Introduction
Labguru’s compound registration system includes powerful automated features to maintain high-quality chemical data and understand the relationships between different forms of the same molecule. This guide explains three key features:
- Structure Validation - Automated checking to prevent invalid structures from entering the database
- Structure Standardization - Automatic formatting of structures according to industry standards
- Parent Structure Calculation - Intelligent grouping of related compound forms under a single and unique parent structure
Labguru’s structure validation, standardization, and parent structure features work together to:
- Ensure high-quality chemical data by blocking invalid structures
- Create consistency through automated standardization
- Reveal relationships by automatically grouping related compound forms
- Prevent duplicate work by showing all existing forms of a molecule
- Enable better analysis through improved searchability and data aggregation
These features work automatically in the background, requiring minimal effort while delivering powerful chemical intelligence and data quality improvements.

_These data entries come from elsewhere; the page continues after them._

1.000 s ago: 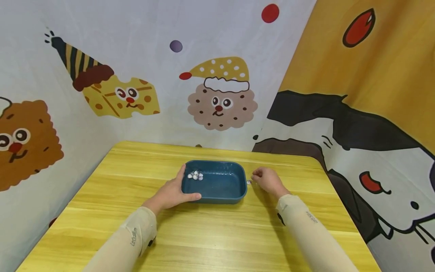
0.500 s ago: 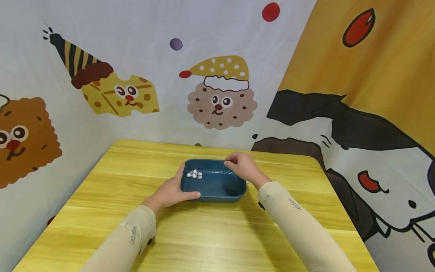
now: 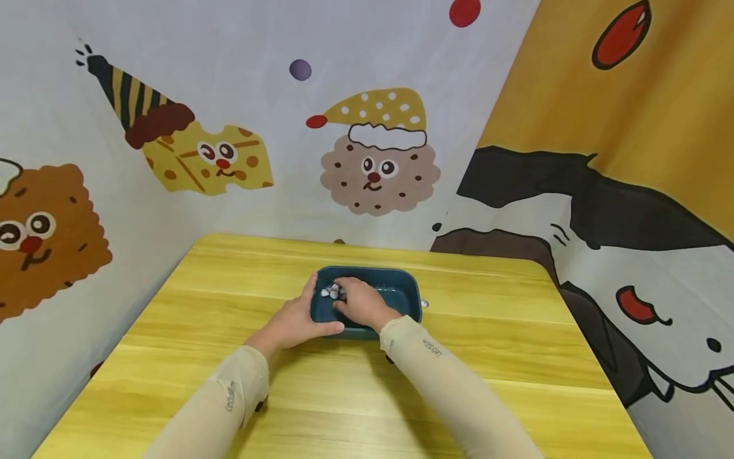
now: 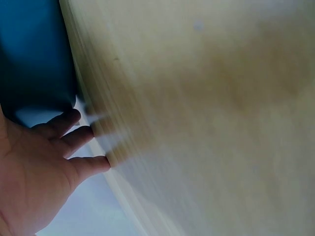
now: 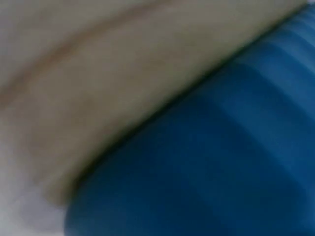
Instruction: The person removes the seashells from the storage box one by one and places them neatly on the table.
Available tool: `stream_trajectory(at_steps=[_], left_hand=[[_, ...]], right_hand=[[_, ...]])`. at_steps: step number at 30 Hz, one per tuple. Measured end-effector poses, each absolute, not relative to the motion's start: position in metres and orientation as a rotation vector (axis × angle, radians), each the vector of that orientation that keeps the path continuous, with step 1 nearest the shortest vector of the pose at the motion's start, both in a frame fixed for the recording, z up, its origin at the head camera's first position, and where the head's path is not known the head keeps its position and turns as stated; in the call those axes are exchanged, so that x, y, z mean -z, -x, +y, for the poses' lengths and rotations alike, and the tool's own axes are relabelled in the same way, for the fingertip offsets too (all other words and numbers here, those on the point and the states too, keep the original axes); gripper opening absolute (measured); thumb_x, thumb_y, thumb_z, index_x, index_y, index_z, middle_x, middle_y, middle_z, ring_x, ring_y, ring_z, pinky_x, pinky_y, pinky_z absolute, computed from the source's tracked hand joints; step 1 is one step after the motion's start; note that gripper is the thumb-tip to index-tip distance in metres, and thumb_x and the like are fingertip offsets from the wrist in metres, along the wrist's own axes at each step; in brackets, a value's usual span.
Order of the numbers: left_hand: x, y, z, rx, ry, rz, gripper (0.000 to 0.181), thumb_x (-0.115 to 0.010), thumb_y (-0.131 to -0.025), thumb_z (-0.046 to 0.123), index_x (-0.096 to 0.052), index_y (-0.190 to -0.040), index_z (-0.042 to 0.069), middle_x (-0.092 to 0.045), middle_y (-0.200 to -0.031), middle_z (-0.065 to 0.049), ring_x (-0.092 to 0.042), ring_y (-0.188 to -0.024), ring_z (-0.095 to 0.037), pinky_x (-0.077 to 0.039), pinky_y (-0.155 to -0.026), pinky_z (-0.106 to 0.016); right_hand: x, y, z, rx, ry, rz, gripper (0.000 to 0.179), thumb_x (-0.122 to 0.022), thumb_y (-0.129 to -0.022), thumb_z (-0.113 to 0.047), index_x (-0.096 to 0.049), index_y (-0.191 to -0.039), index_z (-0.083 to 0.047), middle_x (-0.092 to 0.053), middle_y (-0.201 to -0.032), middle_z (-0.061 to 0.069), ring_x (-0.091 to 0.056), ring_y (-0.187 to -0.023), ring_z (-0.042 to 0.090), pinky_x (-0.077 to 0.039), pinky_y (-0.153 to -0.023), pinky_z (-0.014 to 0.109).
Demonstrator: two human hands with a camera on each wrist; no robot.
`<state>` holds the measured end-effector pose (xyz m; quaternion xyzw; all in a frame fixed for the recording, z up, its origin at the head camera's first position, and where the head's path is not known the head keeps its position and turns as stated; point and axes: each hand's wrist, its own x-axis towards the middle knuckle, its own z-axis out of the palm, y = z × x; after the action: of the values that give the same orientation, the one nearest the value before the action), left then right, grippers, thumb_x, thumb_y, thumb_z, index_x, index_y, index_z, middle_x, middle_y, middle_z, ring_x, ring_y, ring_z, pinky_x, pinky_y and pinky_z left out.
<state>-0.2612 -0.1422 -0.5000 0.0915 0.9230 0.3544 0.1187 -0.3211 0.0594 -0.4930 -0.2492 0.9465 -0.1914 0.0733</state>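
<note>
A dark blue rectangular box (image 3: 404, 296) stands on the table. At its left end my left hand (image 3: 292, 322) grips it, thumb along the front rim and fingers at the left side. In the left wrist view, the left hand's fingers (image 4: 76, 140) are spread beside the blue wall. My right hand (image 3: 361, 303) reaches into the box, its thumb and fingertips closed together at a cluster of small rounded whitish pieces (image 3: 331, 291). One such piece seems pinched there, partly hidden by the fingers. A blurred blue box wall (image 5: 197, 162) fills much of the right wrist view.
A single whitish piece (image 3: 424, 304) lies on the wooden table (image 3: 487, 357) just outside the box's right end. Behind the table hangs a cloth (image 3: 258, 64) printed with cartoon figures, and another with yellow and black (image 3: 573, 127) is at the right.
My right hand has moved left from the table beside the box's right end, over the back rim, and down into the box by the cluster. The left hand has stayed at the left end.
</note>
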Motion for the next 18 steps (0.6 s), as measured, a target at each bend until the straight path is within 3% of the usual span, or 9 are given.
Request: stream_trajectory(at_steps=[8,18], left_hand=[[0.4973,0.2648,-0.1395,-1.014,-0.273,2.726,0.138,-0.073,-0.082,0.082,0.012,-0.173,0.024,-0.042,-0.167,-0.028,-0.055,-0.144,-0.047,-0.048,-0.115,-0.061],[0.5018,0.2621,-0.1400,-1.027,-0.246,2.710,0.135,-0.076,-0.084,0.077,0.014,-0.172,0.027,-0.041,-0.167,-0.028,-0.053,-0.145,-0.048,-0.047,-0.116,-0.063]], right_hand=[[0.4936,0.3203,0.0608,0.533,0.735,2.883,0.053,-0.070,-0.106,-0.030,-0.057,-0.155,-0.014,-0.061,-0.155,0.010,-0.064,-0.137,0.029,-0.055,-0.112,0.048],[0.5006,0.3182,0.0573,0.471,0.836,2.932,0.031,-0.071,-0.105,-0.027,-0.075,-0.135,-0.020,-0.074,-0.132,0.003,-0.071,-0.122,0.022,-0.059,-0.104,0.043]])
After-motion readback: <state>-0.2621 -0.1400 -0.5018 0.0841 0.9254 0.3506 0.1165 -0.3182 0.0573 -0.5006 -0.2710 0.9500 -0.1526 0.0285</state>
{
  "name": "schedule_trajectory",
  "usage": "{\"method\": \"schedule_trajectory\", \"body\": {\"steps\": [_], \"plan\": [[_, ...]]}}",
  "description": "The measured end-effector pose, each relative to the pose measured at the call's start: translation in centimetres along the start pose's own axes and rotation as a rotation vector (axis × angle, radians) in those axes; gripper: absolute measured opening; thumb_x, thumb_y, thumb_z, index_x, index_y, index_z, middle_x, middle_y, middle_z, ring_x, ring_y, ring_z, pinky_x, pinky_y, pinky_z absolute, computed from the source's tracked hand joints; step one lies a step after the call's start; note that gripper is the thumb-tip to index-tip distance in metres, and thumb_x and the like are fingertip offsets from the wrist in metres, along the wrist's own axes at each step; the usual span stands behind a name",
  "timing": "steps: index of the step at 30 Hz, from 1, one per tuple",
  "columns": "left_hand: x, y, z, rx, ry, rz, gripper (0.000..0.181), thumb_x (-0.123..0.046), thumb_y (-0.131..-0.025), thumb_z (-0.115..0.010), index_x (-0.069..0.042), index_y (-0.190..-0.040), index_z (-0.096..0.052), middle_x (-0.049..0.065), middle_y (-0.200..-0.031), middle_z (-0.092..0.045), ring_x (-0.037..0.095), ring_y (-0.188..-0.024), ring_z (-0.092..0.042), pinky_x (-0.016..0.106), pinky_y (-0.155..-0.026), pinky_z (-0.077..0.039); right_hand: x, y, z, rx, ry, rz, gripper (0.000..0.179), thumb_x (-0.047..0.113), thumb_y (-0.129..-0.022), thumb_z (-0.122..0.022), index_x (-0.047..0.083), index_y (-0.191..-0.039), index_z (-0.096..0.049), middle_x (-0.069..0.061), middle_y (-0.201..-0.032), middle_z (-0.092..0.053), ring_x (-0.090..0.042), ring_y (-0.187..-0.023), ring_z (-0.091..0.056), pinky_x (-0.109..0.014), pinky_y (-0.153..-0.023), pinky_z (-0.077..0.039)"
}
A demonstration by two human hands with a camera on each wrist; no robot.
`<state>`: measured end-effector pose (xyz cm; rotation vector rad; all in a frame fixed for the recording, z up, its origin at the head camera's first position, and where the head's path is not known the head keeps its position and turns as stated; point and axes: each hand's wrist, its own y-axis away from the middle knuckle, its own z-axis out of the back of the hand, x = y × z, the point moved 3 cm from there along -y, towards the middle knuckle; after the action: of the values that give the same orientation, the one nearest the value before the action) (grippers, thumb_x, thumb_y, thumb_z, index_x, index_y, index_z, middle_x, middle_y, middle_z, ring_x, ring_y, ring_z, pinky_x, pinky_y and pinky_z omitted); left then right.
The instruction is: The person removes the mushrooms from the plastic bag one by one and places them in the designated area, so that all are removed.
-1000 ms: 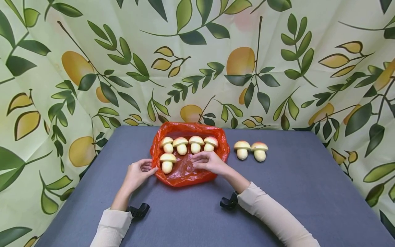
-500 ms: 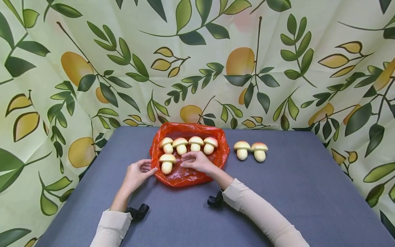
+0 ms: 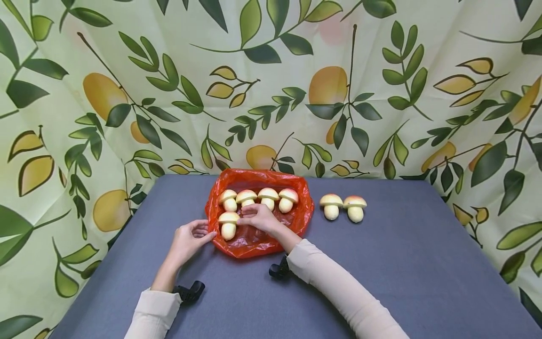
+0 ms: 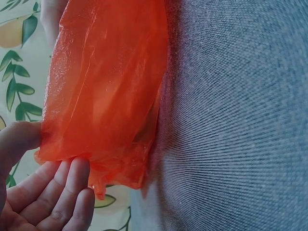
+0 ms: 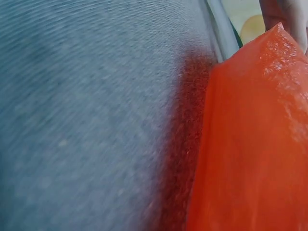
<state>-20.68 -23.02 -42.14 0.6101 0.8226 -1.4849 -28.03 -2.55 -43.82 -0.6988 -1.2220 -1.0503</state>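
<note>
A red plastic bag (image 3: pixel 296 226) lies wide open at the table's far side. Toy mushrooms with pale stems and yellow-red caps are inside: several in a back row, such as the rightmost mushroom (image 3: pixel 286 203), plus a front-left mushroom (image 3: pixel 228 226). My left hand (image 3: pixel 190 238) pinches the bag's left rim, thumb on one side and fingers on the other, as the left wrist view (image 4: pixel 57 197) also shows. Over the bag reaches my right hand (image 3: pixel 262 219), fingers slightly bent, thumb tip right at the front-left mushroom's cap. The bag's wall hides most of this hand in the right wrist view.
Two more toy mushrooms, a left one (image 3: pixel 331 205) and a right one (image 3: pixel 354 208), lie side by side on the grey table (image 3: pixel 406 263), right of the bag. A leaf-and-fruit patterned cloth (image 3: pixel 279 70) hangs behind the table's far edge.
My right hand has moved left across the bag, from its right half to the front-left mushroom. The left hand keeps its place at the rim, and the mushrooms lie as before.
</note>
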Motion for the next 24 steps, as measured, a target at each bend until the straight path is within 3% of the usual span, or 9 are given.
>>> {"method": "schedule_trajectory", "body": {"steps": [9, 24], "plan": [[0.1, -0.1, 0.0, 0.002, -0.001, 0.009, 0.036, -0.010, -0.082, -0.076, 0.008, -0.110, -0.065, 0.023, -0.095, -0.071, 0.006, -0.077, -0.064, 0.016, -0.071, -0.054, -0.6, -1.0, -0.4, -0.054, -0.003, -0.044, 0.050, 0.012, -0.079, -0.078, -0.005, -0.122, -0.061, -0.021, -0.123, -0.066, -0.032, -0.118, -0.062, -0.036, -0.098, -0.053], [0.1, -0.1, 0.0, -0.005, -0.019, 0.005, 0.035, -0.010, -0.082, -0.076, 0.008, -0.110, -0.065, 0.023, -0.095, -0.071, 0.008, -0.078, -0.065, 0.015, -0.070, -0.054, -1.0, -1.4, -1.7, -0.018, -0.015, -0.040, 0.052, 0.010, -0.077, -0.079, -0.006, -0.123, -0.061, -0.023, -0.122, -0.066, -0.031, -0.115, -0.065, -0.034, -0.097, -0.053]]}}
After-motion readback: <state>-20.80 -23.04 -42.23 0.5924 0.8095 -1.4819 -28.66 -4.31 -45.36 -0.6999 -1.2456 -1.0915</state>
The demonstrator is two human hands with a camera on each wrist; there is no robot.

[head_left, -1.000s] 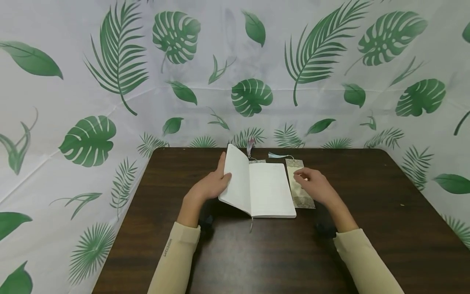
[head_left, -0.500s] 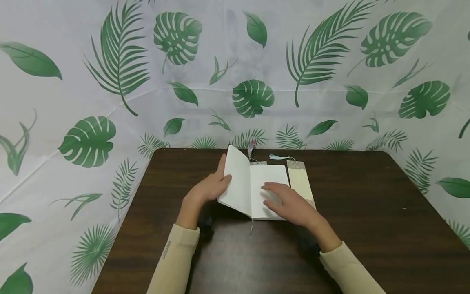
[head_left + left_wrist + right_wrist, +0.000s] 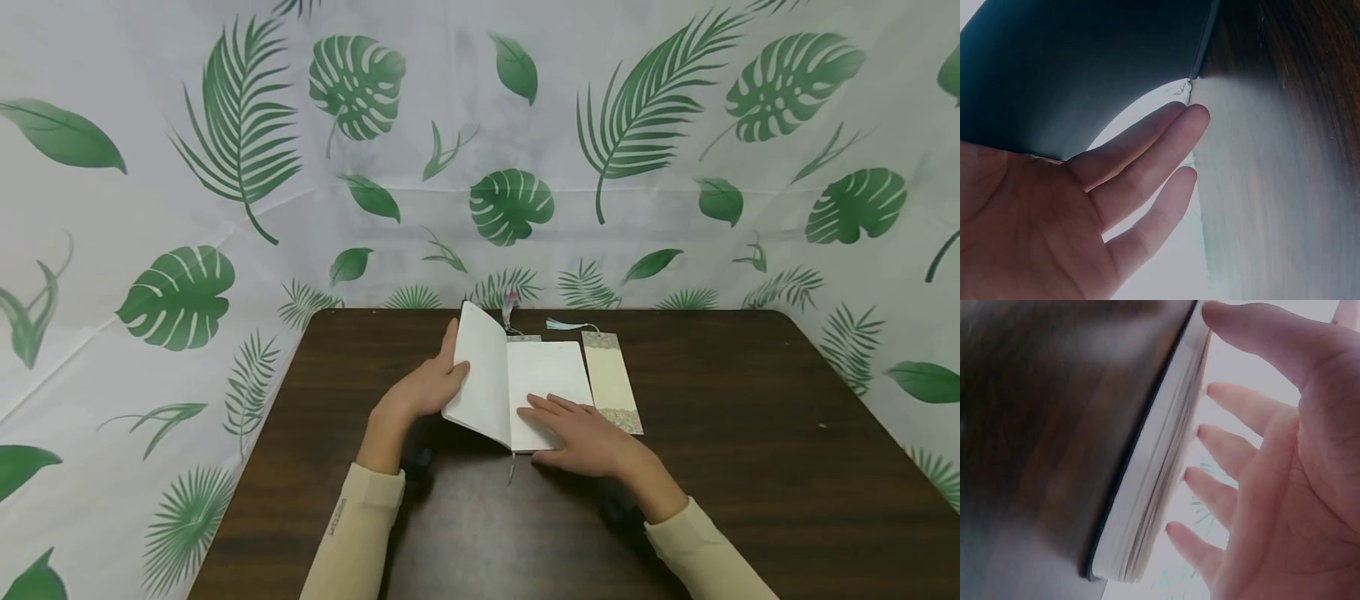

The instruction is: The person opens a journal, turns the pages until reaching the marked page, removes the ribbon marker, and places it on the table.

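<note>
An open notebook [image 3: 480,371] with blank white pages lies on the dark wooden table [image 3: 480,533], its left half tilted up. My left hand [image 3: 422,387] holds that raised half by its outer edge, thumb over the page and the other fingers behind. In the left wrist view, the dark cover [image 3: 1097,69] is above the extended fingers. My right hand [image 3: 588,435] rests on the lower part of the right page, fingers outstretched. In the right wrist view, its fingertips are right at the thick page edge [image 3: 1147,481]. A thin ribbon [image 3: 512,469] hangs from the spine.
A cream bookmark [image 3: 611,375] with patterned ends and a light blue tassel [image 3: 566,325] lies right of the notebook. Another bookmark [image 3: 525,338] with a pinkish tassel [image 3: 508,307] shows partly behind the notebook. A leaf-print cloth [image 3: 435,192] hangs beyond the table's far edge.
My right hand has moved left and down from above the cream bookmark onto the right page, and its curled fingers have straightened. The left hand stays on the raised half.
</note>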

Understanding Labguru’s Compound Hierarchy
Labguru organizes compounds in a three-level hierarchy that reflects real-world chemical relationships:
-
Parent Structure (Level 1)
A Parent Structure is the standardized “core” of a molecule used to group all related forms (e.g., free base, salts, solvates, isotopic variants) under one umbrella.
It is derived by removing salts/solvents and isotopes and attempting neutralization where possible. -
Compound Version (Level 2)
A Compound Version is the compound item record registered in the compounds collection in your inventory, often a specific form (salt, stereochemical variant, charged form, etc.).
Each version (compound inventory item) is automatically linked to one Parent Structure (no manual assignment). -
Stock / Batch (Level 3)
Stock entries represent the physical sample for a specific compound inventory item. Stocks may vary in concentration, weight, volume, or storage location.
The Parent Structure calculation and linkage to the relevant compound versions is automatic and is included in every compound registration flow - manually via the inventory compounds collection, via Excel import, SDF import or API call.
The calculation process flow consists of three steps:
A. Structure Validation: Ensuring Data Quality
What Is Structure Validation?
The validation step is designed to identify errors and potential issues in chemical structures before they are added to Labguru.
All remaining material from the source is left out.